Exercise instructions
Starting at the first line and ending at the one with "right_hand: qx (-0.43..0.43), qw", give the lines of the listing again exactly, and nothing else; skip the pictures.

Raw data

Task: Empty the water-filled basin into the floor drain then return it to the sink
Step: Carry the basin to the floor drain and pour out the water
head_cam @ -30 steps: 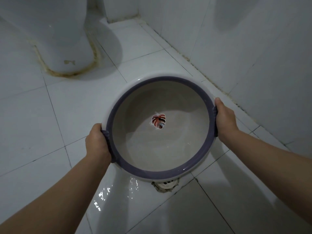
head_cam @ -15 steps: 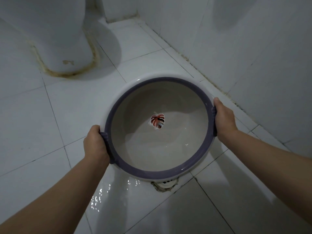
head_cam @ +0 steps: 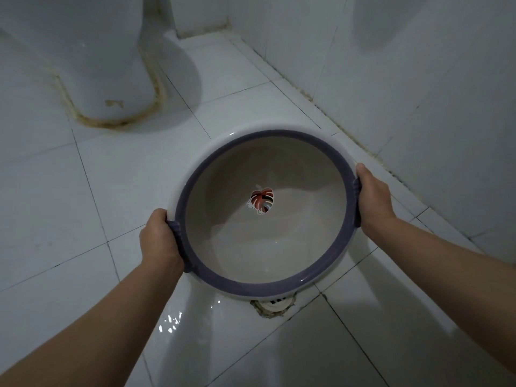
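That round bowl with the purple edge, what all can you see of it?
The basin is round and shallow, of glossy plastic by the look, cream inside with a white outer rim and a purple band with ribbed grips. A red leaf picture sits at its centre. A little water pools in its near side. The left hand and right hand hold it tilted above the wet floor, partly covering the floor drain.

The basin looks like smooth plastic, glossy on its purple rim. The floor has glossy white ceramic tiles, shining wet near the drain. The toilet base is smooth glazed ceramic, with rough stained sealant.
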A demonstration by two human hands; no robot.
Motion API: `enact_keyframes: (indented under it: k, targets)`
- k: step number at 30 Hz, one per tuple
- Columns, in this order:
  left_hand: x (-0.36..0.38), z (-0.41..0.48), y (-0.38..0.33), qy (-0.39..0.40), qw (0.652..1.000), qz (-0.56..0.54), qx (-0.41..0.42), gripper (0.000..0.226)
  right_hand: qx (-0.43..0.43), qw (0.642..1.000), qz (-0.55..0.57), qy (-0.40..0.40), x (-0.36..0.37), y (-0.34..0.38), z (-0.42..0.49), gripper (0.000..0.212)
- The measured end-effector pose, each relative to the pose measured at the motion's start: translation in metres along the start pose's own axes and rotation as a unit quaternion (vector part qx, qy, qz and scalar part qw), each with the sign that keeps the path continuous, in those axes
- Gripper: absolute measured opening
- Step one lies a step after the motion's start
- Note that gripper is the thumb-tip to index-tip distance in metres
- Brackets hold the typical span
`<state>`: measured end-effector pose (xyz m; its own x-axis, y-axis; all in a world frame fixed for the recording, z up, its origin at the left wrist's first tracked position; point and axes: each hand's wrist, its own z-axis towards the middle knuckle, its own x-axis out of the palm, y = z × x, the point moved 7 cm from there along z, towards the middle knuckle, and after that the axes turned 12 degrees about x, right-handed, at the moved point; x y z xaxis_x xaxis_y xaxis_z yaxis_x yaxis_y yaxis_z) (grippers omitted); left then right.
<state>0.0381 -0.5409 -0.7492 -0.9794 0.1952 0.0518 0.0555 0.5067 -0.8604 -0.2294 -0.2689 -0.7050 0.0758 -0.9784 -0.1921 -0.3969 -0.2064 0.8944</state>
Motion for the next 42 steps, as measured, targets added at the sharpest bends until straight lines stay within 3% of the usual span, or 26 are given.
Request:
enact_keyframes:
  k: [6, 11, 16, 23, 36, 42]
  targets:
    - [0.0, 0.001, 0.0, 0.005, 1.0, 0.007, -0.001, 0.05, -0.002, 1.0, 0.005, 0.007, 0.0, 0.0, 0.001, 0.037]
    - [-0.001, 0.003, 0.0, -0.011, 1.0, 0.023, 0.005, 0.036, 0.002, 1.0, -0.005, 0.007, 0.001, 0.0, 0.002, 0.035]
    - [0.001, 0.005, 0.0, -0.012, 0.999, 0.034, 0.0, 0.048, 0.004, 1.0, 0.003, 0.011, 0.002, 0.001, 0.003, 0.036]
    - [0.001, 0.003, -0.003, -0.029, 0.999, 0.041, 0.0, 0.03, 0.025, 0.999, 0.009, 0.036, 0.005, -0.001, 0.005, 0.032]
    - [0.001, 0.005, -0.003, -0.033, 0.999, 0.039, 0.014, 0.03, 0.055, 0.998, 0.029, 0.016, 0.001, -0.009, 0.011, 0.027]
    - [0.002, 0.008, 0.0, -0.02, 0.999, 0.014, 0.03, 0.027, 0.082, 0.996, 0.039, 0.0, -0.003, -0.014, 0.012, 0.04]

Your response
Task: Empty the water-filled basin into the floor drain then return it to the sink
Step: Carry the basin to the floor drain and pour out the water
head_cam @ -30 steps: 
head_cam @ -15 steps: 
head_cam @ +0 steps: 
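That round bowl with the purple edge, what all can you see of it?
The basin is round and shallow, of glossy plastic by the look, cream inside with a white outer rim and a purple band with ribbed grips. A red leaf picture sits at its centre. A little water pools in its near side. The left hand and right hand hold it tilted above the wet floor, partly covering the floor drain.

The basin looks like smooth plastic, glossy on its purple rim. The floor has glossy white ceramic tiles, shining wet near the drain. The toilet base is smooth glazed ceramic, with rough stained sealant.
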A demonstration by two human hands; no robot.
Motion API: `enact_keyframes: (indented under it: k, targets)`
- k: step number at 30 Hz, one per tuple
- Columns, in this order:
  left_hand: x (-0.36..0.38), z (-0.41..0.48), y (-0.38..0.33), qy (-0.39..0.40), qw (0.652..1.000), qz (-0.56..0.54), qx (-0.41..0.42), gripper (0.000..0.226)
  right_hand: qx (-0.43..0.43), qw (0.642..1.000), qz (-0.55..0.57), qy (-0.40..0.40), x (-0.36..0.37), y (-0.34..0.38), z (-0.42..0.49), gripper (0.000..0.212)

The exercise has now been completed.